[WHAT THE EXERCISE ASKS]
Nothing but an exact copy of the data should be output.
━━━
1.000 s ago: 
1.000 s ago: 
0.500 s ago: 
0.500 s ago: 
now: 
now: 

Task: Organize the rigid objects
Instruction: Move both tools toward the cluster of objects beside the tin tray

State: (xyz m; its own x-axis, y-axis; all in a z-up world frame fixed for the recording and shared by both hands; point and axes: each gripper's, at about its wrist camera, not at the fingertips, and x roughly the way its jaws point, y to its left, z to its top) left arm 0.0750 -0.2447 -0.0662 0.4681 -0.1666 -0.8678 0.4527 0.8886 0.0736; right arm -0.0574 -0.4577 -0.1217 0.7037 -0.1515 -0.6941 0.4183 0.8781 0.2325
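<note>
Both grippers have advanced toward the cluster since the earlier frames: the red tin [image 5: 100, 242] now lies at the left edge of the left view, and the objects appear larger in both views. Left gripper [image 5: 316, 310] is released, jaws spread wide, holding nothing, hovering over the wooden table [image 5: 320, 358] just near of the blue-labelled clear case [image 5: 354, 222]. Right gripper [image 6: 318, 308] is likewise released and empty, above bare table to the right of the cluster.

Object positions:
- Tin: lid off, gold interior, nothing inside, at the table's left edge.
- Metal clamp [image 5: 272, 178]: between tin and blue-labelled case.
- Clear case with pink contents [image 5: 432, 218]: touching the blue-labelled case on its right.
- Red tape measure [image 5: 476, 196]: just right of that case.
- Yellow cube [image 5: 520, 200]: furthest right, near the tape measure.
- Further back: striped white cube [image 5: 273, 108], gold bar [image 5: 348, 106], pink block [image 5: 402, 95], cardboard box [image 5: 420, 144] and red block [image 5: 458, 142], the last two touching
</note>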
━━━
[RESPONSE BELOW]
1.000 s ago: 
1.000 s ago: 
0.500 s ago: 
0.500 s ago: 
now: 
now: 

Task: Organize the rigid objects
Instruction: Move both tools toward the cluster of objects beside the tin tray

State: (xyz m; its own x-axis, y-axis; all in a z-up world frame fixed for the recording and shared by both hands; point and axes: each gripper's, at about its wrist camera, not at the fingertips, and x roughly the way its jaws point, y to its left, z to its top) left arm 0.0750 -0.2447 -0.0662 0.4681 -0.1666 -0.8678 0.4527 0.8886 0.0736; right arm -0.0574 -0.4577 -0.1217 0.7037 -0.1515 -0.6941 0.4183 0.8781 0.2325
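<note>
Both grippers have advanced toward the cluster since the earlier frames: the red tin [image 5: 100, 242] now lies at the left edge of the left view, and the objects appear larger in both views. Left gripper [image 5: 316, 310] is released, jaws spread wide, holding nothing, hovering over the wooden table [image 5: 320, 358] just near of the blue-labelled clear case [image 5: 354, 222]. Right gripper [image 6: 318, 308] is likewise released and empty, above bare table to the right of the cluster.

Object positions:
- Tin: lid off, gold interior, nothing inside, at the table's left edge.
- Metal clamp [image 5: 272, 178]: between tin and blue-labelled case.
- Clear case with pink contents [image 5: 432, 218]: touching the blue-labelled case on its right.
- Red tape measure [image 5: 476, 196]: just right of that case.
- Yellow cube [image 5: 520, 200]: furthest right, near the tape measure.
- Further back: striped white cube [image 5: 273, 108], gold bar [image 5: 348, 106], pink block [image 5: 402, 95], cardboard box [image 5: 420, 144] and red block [image 5: 458, 142], the last two touching
</note>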

What precedes this is the full answer.